Your goal: Give the listing again exactly, skipping any pictures it holds.

*** Opening Given data ***

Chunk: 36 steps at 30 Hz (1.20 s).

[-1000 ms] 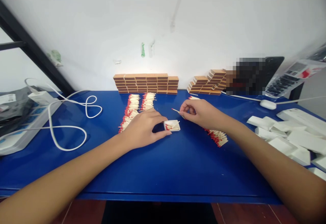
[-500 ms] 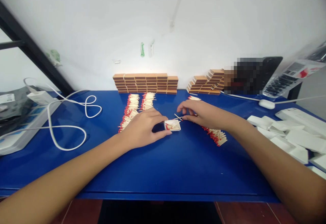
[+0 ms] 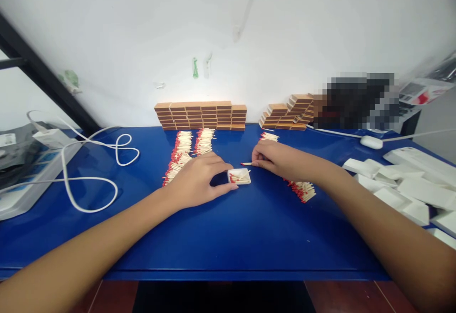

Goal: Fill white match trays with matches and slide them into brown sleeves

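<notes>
A small white matchbox tray (image 3: 233, 173) lies on the blue table, with several red-tipped matches inside at loose angles. At its left end, my left hand (image 3: 199, 177) holds it between thumb and forefinger. Just right of the tray, my right hand (image 3: 272, 155) pinches matches (image 3: 247, 164) whose red tips point left; how many cannot be made out. Rows of matches (image 3: 183, 142) lie beyond my left hand, partly covered by it. Another row of matches (image 3: 302, 191) runs under my right wrist, and its far end shows above the hand.
Stacked matchboxes (image 3: 199, 116) stand along the wall, with a second, stepped stack (image 3: 285, 113) to the right. White empty trays (image 3: 402, 189) are heaped at the right. A white cable (image 3: 116, 189) loops across the left side near a power strip (image 3: 42, 180).
My right fingers have drawn together on the matches, which were crossed and now lie lined up. My left hand still holds the tray. The view has shifted slightly.
</notes>
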Available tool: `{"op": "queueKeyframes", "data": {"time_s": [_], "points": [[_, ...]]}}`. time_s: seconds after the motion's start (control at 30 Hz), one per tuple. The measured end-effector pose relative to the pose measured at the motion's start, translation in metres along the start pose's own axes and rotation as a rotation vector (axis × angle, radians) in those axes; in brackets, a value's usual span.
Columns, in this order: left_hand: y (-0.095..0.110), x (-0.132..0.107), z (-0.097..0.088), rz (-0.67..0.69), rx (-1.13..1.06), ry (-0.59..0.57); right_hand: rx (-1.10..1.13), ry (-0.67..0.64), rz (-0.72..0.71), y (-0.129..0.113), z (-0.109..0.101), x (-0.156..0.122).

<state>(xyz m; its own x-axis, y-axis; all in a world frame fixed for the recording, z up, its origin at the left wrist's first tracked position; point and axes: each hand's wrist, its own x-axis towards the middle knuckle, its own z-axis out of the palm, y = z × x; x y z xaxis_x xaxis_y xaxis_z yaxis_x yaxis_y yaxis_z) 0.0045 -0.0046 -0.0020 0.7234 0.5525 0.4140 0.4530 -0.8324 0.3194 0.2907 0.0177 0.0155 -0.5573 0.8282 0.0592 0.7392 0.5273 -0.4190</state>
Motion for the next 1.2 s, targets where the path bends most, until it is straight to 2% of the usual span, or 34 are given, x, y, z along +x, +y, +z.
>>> {"op": "queueKeyframes", "data": {"time_s": [0.23, 0.43, 0.63, 0.8, 0.93, 1.07, 1.2], "points": [[0.0, 0.001, 0.001, -0.028, 0.062, 0.043, 0.072, 0.07, 0.022, -0.024, -0.009, -0.004], [0.001, 0.002, 0.001, -0.076, 0.077, 0.03, 0.083, 0.042, -0.079, -0.039, 0.007, -0.006], [0.002, 0.002, 0.0, -0.078, 0.056, 0.026, 0.073, 0.101, -0.107, -0.035, 0.004, -0.005], [0.003, 0.001, 0.001, -0.076, 0.063, 0.037, 0.057, 0.051, -0.095, -0.03, 0.004, -0.004], [0.002, 0.001, 0.001, -0.07, 0.066, 0.034, 0.088, 0.025, -0.029, -0.034, 0.01, -0.003], [0.001, 0.001, 0.001, -0.063, 0.064, 0.039, 0.127, 0.02, -0.033, -0.039, 0.013, -0.002], [0.002, 0.001, 0.002, -0.057, 0.064, 0.048, 0.153, 0.088, -0.049, -0.033, 0.003, 0.0]]}}
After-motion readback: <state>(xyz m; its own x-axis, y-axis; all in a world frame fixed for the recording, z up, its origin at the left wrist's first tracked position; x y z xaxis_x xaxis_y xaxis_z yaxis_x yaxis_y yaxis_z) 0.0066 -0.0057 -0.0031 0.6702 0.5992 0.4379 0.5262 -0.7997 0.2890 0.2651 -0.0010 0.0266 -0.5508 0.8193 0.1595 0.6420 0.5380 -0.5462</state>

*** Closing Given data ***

Output of the task:
Chunk: 36 steps at 30 Hz (1.20 s).

[-1000 ms] 
[-500 ms] 
[+0 ms] 

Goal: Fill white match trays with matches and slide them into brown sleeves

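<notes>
A small white matchbox tray (image 3: 233, 173) lies on the blue table, with several red-tipped matches inside at loose angles. At its left end, my left hand (image 3: 199, 177) holds it between thumb and forefinger. Just right of the tray, my right hand (image 3: 272, 155) pinches matches (image 3: 247, 164) whose red tips point left; how many cannot be made out. Rows of matches (image 3: 183, 142) lie beyond my left hand, partly covered by it. Another row of matches (image 3: 302, 191) runs under my right wrist, and its far end shows above the hand.
Stacked matchboxes (image 3: 199, 116) stand along the wall, with a second, stepped stack (image 3: 285, 113) to the right. White empty trays (image 3: 402, 189) are heaped at the right. A white cable (image 3: 116, 189) loops across the left side near a power strip (image 3: 42, 180).
My right fingers have drawn together on the matches, which were crossed and now lie lined up. My left hand still holds the tray. The view has shifted slightly.
</notes>
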Available tool: `{"op": "queueKeyframes", "data": {"time_s": [_], "points": [[_, ...]]}}`. time_s: seconds after the motion's start (control at 30 Hz), one per tuple. The measured end-effector pose relative to the pose measured at the motion's start, translation in metres along the start pose's own axes and rotation as a rotation vector (axis × angle, radians) in those axes; in brackets, a value's usual span.
Columns, in this order: left_hand: y (-0.095..0.110), x (-0.132..0.107), z (-0.097..0.088), rz (-0.67..0.69), rx (-1.13..1.06), ry (-0.59..0.57); right_hand: rx (-1.10..1.13), ry (-0.67..0.64), rz (-0.72..0.71), y (-0.129..0.113), z (-0.109..0.101), x (-0.156..0.122).

<state>(xyz m; its own x-axis, y-axis; all in a world frame fixed for the recording, z up, its origin at the left wrist's first tracked position; point and axes: each hand's wrist, its own x-axis towards the middle knuckle, its own z-axis out of the palm, y = z × x; x y z xaxis_x xaxis_y xaxis_z yaxis_x yaxis_y yaxis_z) 0.0045 -0.0046 -0.0020 0.7234 0.5525 0.4140 0.4530 -0.8324 0.3194 0.2907 0.0177 0.0155 -0.5573 0.8282 0.0592 0.7392 0.5273 -0.4190</state>
Motion for the next 1.2 s, targets where the path bends most, until it is straight to 2% of the usual span, or 34 are given, x, y, z along +x, +y, +z.
>>> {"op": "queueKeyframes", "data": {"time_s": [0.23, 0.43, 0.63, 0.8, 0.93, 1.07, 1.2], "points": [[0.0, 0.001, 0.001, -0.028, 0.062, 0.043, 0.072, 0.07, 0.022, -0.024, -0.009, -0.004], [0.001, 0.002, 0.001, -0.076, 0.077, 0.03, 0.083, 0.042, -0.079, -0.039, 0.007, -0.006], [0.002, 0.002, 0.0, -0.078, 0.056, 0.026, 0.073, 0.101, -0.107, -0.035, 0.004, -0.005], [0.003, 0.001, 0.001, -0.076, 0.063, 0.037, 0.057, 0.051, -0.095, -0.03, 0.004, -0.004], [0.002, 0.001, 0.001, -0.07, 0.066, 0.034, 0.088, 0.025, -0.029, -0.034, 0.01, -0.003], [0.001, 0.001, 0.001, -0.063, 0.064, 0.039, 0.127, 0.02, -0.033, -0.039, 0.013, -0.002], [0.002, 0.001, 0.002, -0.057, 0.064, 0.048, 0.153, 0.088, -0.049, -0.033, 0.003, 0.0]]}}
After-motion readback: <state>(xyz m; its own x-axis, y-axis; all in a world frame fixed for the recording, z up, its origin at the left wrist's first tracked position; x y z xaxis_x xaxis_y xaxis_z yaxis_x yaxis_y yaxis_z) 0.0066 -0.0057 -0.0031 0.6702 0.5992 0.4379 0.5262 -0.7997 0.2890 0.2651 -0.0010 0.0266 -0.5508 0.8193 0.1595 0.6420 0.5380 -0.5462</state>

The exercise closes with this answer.